Были здесь в саду, помимо за версту сладко разящей, идеально-кислейшей (такой кислой, что даже казалась на донце сладкой) антоновки, сладкой перечной анисовки, горькой крошечной ранетки, и других знаменитостей, какие-то особые, безымянные, огромные – и как будто чуть приплюснутые сверху – шершавые на ощупь, выкрашенные грубоватой смесью бордово-розово-зеленого, самые замечательные яблоки, с бело-желтой сочной мякотью, и с чуть заметными алыми прожилками – так что когда Елена надкусывала их, никогда не бывала уверена: не прикусила ли губу – как будто бы губа оставляла кровянящие метки. Впрочем, нередко бывало, что прикусывала и вправду: уж очень хорош был кисло-сладкий сочный аромат.
За гнилым покосившимся сараем (где Глафира хранила кривые грабли с занозами, канистры с керосином – для волшебной лампы на случай грозы и смерти электричества – и для яств на маленькой конфорке, на которой всё и готовила – так что даже жаркое из лисичек, подосиновиков и белых грибов аппетитно тянуло горелым керосином) прямо на участке царил густой, непролазный дикий малинник – и Анастасия Савельевна частенько, заставив Елену напялить сапоги и плащ («Где малина – там и крапива!» – с уморительным выражением лица предупреждала она каждый раз перед отважным входом в малинный лес) и, подвязав к поясам обеих на бечевках «битончики» (большие бидоны назывались у нее, почему-то с буквой «д» в сердцевинке, а маленькие – с мягкой буквой «т»), играла с ней в Большую и Маленькую Медведицу, и Медведица Маленькая, потонувшая в малиннике с головой, идущая по колкой, кусающейся малиновой тропе за спиной Медведицы Большой, никогда, никогда не дотягивала до того, чтобы накрыть малиной хотя бы донышко алюминиевого битончика (которое Анастасия Савельевна зачем-то выкладывала газеткой) – выжирала всё, жадно, всмятку, руками, во время опасного путешествия – а потом еще и бесстыдно участвовала в дележе добычи Медведицы Большой: из битона Анастасии Савельевны малина высыпалась в большую эмалированную желтую миску, обмывалась, засыпалась сахаром – Елене выдавалась ложка – но это уже было не то, совсем не то.

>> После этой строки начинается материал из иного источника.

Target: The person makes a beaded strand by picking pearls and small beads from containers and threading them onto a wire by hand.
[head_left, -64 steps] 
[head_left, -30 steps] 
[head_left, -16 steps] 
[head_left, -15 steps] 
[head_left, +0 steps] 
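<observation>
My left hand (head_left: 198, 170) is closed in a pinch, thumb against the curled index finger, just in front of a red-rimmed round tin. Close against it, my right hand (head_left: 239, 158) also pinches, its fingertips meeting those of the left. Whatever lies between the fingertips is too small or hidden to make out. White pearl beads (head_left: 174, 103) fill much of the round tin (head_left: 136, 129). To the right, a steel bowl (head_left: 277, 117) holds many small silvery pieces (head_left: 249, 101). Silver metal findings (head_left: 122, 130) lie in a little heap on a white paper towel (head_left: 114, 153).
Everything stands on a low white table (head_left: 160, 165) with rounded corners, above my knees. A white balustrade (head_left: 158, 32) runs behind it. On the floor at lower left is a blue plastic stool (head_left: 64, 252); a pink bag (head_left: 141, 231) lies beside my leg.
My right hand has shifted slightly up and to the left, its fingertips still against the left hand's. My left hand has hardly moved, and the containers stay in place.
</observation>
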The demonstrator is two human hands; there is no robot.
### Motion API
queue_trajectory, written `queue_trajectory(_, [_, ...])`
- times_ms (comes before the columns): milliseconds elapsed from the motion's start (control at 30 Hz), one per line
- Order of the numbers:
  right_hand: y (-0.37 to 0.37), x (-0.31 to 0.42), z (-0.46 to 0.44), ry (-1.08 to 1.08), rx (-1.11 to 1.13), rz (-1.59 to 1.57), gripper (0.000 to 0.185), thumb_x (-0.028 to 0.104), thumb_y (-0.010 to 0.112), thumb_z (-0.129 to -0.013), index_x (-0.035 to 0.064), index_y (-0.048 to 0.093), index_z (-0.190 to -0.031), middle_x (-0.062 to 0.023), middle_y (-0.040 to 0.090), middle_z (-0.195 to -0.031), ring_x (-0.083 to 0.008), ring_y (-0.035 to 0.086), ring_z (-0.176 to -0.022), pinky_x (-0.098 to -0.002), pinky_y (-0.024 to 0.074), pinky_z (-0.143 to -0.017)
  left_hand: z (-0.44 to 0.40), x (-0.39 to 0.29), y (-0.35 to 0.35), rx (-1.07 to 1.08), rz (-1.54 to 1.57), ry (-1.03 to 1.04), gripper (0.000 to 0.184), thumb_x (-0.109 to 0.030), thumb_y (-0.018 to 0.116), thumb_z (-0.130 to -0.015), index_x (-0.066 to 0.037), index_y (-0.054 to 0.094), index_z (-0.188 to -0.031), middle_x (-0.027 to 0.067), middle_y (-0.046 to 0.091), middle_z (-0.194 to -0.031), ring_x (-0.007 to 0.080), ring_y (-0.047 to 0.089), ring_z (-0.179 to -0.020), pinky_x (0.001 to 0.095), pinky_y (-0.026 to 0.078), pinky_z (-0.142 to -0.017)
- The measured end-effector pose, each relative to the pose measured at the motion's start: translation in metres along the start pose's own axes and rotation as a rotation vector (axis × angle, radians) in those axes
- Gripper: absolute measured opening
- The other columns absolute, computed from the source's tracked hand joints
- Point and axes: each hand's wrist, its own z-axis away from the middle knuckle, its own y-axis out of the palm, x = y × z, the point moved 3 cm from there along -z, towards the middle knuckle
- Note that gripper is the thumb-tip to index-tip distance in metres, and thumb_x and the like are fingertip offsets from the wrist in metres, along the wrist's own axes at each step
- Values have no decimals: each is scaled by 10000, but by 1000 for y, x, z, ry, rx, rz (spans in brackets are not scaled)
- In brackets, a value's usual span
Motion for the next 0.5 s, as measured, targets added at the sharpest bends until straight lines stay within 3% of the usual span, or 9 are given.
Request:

На задворках был собственный прудик с мокрой замшей тины – два на два метра: Анастасия Савельевна резкими щелчками большого и указательного пальцев умела смешно передразнивать судорожную мимику скользящих по глади водомерок. А за ним, на задах, уже за забором росли громадные дикие груши, поспевавшие… да нет, никогда толком не поспевавшие – так всегда и остававшиеся синеватыми, с горчинкой, деревянными, в которые нужно было вгрызаться – не без риска оставить в груше всю челюсть – но бесконечно вкусными. Ни сорвать, ни сбить ничем груши было при этом невозможно – ни на какой поклон к человекам дикие груши, пользуясь своим дичайшим, зазаборным статусом, не шли – вымахали ростом с пятиэтажку – и только сам-себе-кум решали, когда одарить кого, по лбу, падающим плодом. Ах, эти груши… Весной, когда они зацветали, Анастасия Савельевна, считая страшным грехом пропустить такой спектакль, с такими норовистыми актерами и со столь богатыми декорациями, – с легкостью школьницы «снимала» Елену с занятий (то есть, на пару-тройку дней прогуливала с ней вместе школу, готовясь после этого, как обычно, написать учителям извинительную записку про внезапное ОРЗ дочери) и везла в деревню Ужарово, глазеть на безумные меренговые, манжетные, фонтанжевые, глазурно-белоснежно-гуашево-грушевые кружева. Земля в деревне была в эти дни еще сырой, скользкой, голой, дом – казался ледяным, не протопленным, накопившим в себе всю зимнюю грусть и отчаянную деревенскую бесприютность – и идти в него – даже чтобы попить чаю – не хотелось; шли греться и ночевать к соседке – деревенской бабе Дарье Кирьяновне, очень черное (от работ на солнце), очень большое, по-цыгански скуластое сморщенное лицо которой было как вывороченный наизнанку куриный желудок. Родители Дарьи Кирьяновны до революции в том же самом доме держали трактир, да и она пыталась подзаработать, устроив, тайком, подпольный постоялый двор – и иной раз во дворе у Кирьяновны застать могло посчастливиться даже настоящую подводу с настоящей, живой гнедой лошадью, без всякого предупреждения пускавшей густую, настоявшуюся, желто-коричневатую, мощную пивную струю.